Incredibly, the BBC, which prides itself on its website, doesn't feature the biggest shockwave that has hit European politics for many years. By this I mean yesterday afternoon's breakdown of the Constitutional talks of the European Union (EU). So, instead, I had to turn to the New York Times this morning for an account. Well, perhaps the BBC have some organisational hiccups which it hasn't told us about. I wouldn't be surprised. Several curious things have happened to BBC broadcasts (such as long silences) in the last few weeks. This sort of sabotage was quite common in industry 20 years ago when pay negotiations were in the offing.

But back to subject -- on which I will be brief. I regard the EU as a plot, mainly by senior civil servants but with fellow-travelling senior politicians in the main European countries, to form a larger and superior form of nation-state which will, of course, give them more career opportunities and more power. Being far more intelligent than politicians, the civil service have been able to manipulate them by giving them plenty of junkets and fulsome opportunities to claim money on expenses. (European MPs elected from England can claim first-class travel expenses from London to Brussels every week, even if they travel economy class, and even if they don't travel at all that week-end. It's a normal item which boosts their income and helps to turn them from ordinary politicians into something more resembling hemi-millionaires.)

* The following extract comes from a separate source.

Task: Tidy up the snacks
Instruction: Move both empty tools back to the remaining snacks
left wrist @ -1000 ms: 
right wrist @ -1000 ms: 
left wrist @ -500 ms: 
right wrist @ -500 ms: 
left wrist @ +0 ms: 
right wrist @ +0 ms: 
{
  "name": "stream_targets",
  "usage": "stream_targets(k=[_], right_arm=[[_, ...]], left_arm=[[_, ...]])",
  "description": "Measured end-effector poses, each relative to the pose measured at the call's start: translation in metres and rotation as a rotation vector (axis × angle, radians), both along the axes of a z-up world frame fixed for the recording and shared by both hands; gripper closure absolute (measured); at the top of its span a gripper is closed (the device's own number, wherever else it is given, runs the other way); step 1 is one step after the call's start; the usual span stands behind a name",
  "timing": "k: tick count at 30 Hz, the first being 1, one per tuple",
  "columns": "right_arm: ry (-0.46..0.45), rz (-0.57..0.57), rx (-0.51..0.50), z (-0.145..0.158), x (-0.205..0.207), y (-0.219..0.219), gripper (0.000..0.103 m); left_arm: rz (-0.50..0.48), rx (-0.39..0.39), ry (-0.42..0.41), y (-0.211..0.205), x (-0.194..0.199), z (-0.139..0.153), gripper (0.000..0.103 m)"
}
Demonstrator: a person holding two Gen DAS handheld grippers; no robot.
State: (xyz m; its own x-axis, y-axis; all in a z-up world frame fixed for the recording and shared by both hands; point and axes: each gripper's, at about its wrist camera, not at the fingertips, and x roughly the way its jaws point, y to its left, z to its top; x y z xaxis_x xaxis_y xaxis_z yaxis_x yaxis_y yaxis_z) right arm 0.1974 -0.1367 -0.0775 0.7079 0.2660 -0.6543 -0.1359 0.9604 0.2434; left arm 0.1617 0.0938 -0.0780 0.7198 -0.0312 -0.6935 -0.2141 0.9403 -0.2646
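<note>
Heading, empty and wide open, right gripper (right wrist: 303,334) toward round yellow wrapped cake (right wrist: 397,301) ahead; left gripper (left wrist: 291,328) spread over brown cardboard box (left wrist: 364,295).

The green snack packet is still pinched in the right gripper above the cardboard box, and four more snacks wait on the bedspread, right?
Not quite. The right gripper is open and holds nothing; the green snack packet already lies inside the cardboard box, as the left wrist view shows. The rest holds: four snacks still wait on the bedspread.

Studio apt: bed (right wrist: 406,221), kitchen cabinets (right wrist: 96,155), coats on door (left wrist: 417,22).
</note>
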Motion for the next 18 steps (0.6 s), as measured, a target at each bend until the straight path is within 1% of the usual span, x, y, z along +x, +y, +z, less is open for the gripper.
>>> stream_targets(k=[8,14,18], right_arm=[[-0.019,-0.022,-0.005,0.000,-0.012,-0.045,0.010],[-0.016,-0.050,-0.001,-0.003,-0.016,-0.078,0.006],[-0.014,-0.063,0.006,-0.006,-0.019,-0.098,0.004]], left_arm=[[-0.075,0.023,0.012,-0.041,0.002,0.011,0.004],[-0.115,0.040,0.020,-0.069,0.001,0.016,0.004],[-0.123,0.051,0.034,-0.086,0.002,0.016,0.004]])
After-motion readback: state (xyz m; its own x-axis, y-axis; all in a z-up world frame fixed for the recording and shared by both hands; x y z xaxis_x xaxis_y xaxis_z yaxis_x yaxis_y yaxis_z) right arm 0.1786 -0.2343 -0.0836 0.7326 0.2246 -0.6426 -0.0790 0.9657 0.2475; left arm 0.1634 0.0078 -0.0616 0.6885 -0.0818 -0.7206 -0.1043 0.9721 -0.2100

Formally, the EU is supposed to bring about all sorts of economic benefits and to prevent future wars between nations. In fact, it is scarcely of any economic benefit, it has raised stresses between nations and the increasing number of regulations is binding member-states with ligaments which are gradually strangling them, particularly in the two largest countries, Germany and France.

The fundamental fault of the EU is that, in its attempt to become a very large nation-state, it is trying to dam the course of history. The developed nation-state is really at an end now. While many more ethnic groups in the world, such as the Kurds, will try to become nation-states (and may succeed) and thus amplify the number that are already registered with the United Nations, and while many existing, though backward, nation-states, such as those of central Europe, want the subsidies given out by the EU in order to be able to develop their economies more rapidly, nevertheless, the age of the nation-state is now drawing to a close.

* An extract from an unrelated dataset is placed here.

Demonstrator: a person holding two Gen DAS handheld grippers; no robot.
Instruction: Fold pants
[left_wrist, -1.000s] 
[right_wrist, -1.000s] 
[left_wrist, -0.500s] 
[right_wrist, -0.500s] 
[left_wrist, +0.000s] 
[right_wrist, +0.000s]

I think we can show this by making a couple of observations:

1. Different forms of governance throughout history, from cities, city-states, empires and onwards have come to an end when they can no longer protect themselves from a new type of weapon. A quite new form of governance has then got to arise in order to make itself as invulnerable as possible and further develop the new weapon. The nation-state, to name the last form of governance as it arose from about the 1800s and onwards, was a product of the artillery regiment combined with a long-distance railway system -- a composite innovation, but still a new weapon of war, as WWII was mainly fought. The beginning of the end of the nation-state came when the nuclear bomb was invented because this meant that, sooner or later, a rogue nation or even a terrorist group such as Al Qaeda, will be able to bring a nation-state to its knees by exploding the device at the location of its highly centralised government and civil service;

2. The big problems of the world, such as resources, wildlife and pollution cannot now be solved by entities which sit entirely within one territorial boundary. We need highly specialised, lateral forms of governance. To some extent, the EU was trying to tackle some of these lateral problems, such as North Sea fish stocks, and control of the Iron and Steel industries across Europe, but they were doing this within the ambit of a centralised super-nation-state. Almost all the other lateral problems still remain on the shelf despite 30 years of effort.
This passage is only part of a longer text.